### Work to complete
An exact restatement of the data below, with the pictures removed, is the required answer.
BEGIN Dataset extract
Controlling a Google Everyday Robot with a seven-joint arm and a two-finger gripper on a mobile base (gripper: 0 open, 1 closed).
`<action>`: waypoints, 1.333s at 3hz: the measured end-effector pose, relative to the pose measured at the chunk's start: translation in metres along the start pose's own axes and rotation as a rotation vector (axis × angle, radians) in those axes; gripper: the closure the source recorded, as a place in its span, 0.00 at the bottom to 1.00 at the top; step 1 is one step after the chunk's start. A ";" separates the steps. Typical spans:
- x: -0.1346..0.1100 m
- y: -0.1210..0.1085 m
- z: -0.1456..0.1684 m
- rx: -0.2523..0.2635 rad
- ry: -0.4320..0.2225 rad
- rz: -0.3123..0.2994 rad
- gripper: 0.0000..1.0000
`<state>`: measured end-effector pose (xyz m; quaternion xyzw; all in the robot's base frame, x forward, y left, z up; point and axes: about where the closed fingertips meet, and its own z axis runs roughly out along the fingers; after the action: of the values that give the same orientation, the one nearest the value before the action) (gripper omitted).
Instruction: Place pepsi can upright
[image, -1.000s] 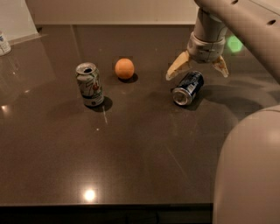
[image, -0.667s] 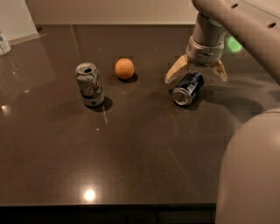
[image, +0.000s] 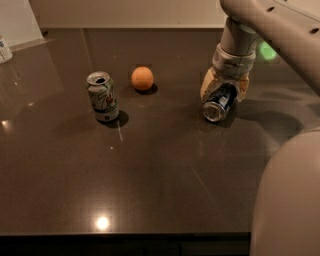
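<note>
The pepsi can (image: 217, 106) is dark blue with silver ends and lies on its side on the dark table (image: 160, 180), right of centre, its silver end facing the camera. My gripper (image: 225, 91) is down over the can's far half. Its tan fingers (image: 207, 85) sit on either side of the can and press against it. The can still rests on the table.
A silver-white can with green and red markings (image: 102, 97) stands upright at the left. An orange ball (image: 142, 78) lies between the two cans, further back. My robot body (image: 290, 200) fills the lower right. A white object (image: 4, 49) sits at the far left edge.
My gripper has come down lower over the pepsi can and its fingers have drawn in against the can's sides. The can, the other can and the ball have not moved.
</note>
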<state>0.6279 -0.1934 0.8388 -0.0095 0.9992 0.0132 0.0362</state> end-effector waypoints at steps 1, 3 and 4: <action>0.001 0.001 -0.003 -0.011 -0.005 -0.007 0.65; -0.014 0.018 -0.038 -0.112 -0.119 -0.217 1.00; -0.027 0.030 -0.066 -0.183 -0.261 -0.393 1.00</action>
<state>0.6492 -0.1646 0.9076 -0.2051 0.9597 0.0972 0.1657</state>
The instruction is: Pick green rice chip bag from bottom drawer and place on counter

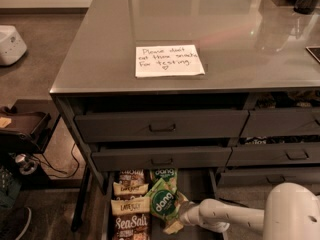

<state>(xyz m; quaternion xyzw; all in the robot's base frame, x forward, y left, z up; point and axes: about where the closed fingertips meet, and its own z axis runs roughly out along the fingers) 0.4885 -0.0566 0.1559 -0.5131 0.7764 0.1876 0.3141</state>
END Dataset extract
### Solution below
Controlling a Google Everyday Robot with a seven-joint arm and a two-finger gripper on a mobile base (gripper: 0 open, 1 closed).
`<action>`: waypoints, 1.333s at 3hz: the measured end-effector pose, relative to the pose measured at the chunk's start: translation in metres along the start pose's own axes and rotation as a rotation vector (axis × angle, radians) in those axes; gripper: the closure the source recorded, as a place in its span, 0.00 at the bottom to 1.00 at the top; step 1 is one step after the chunk's start. A ";" separates the steps. Typical spans:
- x: -0.1346..0.1100 m
- y: -0.1210..0.1085 m
- z: -0.1456..0.1684 m
- rx: -0.2523..0.2635 rad
- ry: -0.4320..0.2225 rad
- rz: -0.3123..0.2994 rad
- gripper: 0.0000..1.0000
`<state>`: measured end-effector pose (xyz m; quaternion xyzw; all in the robot's base frame, x forward, y left, z up; point and axes: about where the closed fingertips meet, and its own z axis runs roughly out along the fingers; after the action: of the values that give the same orientation, the one nearest the value before the action) (gripper omitted).
Instruction: Place pepsi can upright
[image, -1.000s] 
[image, -0.667s] 
[image, +0.000s] 
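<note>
The pepsi can (image: 217, 106) is dark blue with silver ends and lies on its side on the dark table (image: 160, 180), right of centre, its silver end facing the camera. My gripper (image: 225, 91) is down over the can's far half. Its tan fingers (image: 207, 85) sit on either side of the can and press against it. The can still rests on the table.
A silver-white can with green and red markings (image: 102, 97) stands upright at the left. An orange ball (image: 142, 78) lies between the two cans, further back. My robot body (image: 290, 200) fills the lower right. A white object (image: 4, 49) sits at the far left edge.
My gripper has come down lower over the pepsi can and its fingers have drawn in against the can's sides. The can, the other can and the ball have not moved.
</note>
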<state>0.6279 -0.1934 0.8388 -0.0095 0.9992 0.0132 0.0362</state> end-effector waypoints at steps 1, 3 and 4: <action>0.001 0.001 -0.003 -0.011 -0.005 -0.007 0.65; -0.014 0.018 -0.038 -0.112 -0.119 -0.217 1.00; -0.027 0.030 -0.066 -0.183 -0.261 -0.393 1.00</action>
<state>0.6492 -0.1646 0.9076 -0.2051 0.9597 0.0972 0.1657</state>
The instruction is: Pick green rice chip bag from bottom drawer and place on counter


<state>(xyz m; quaternion xyzw; all in the robot's base frame, x forward, y left, z up; point and axes: about where the closed fingertips meet, and its own z axis runs roughly out along the fingers) 0.4885 -0.0566 0.1559 -0.5131 0.7764 0.1876 0.3141</state>

Now the output is complete.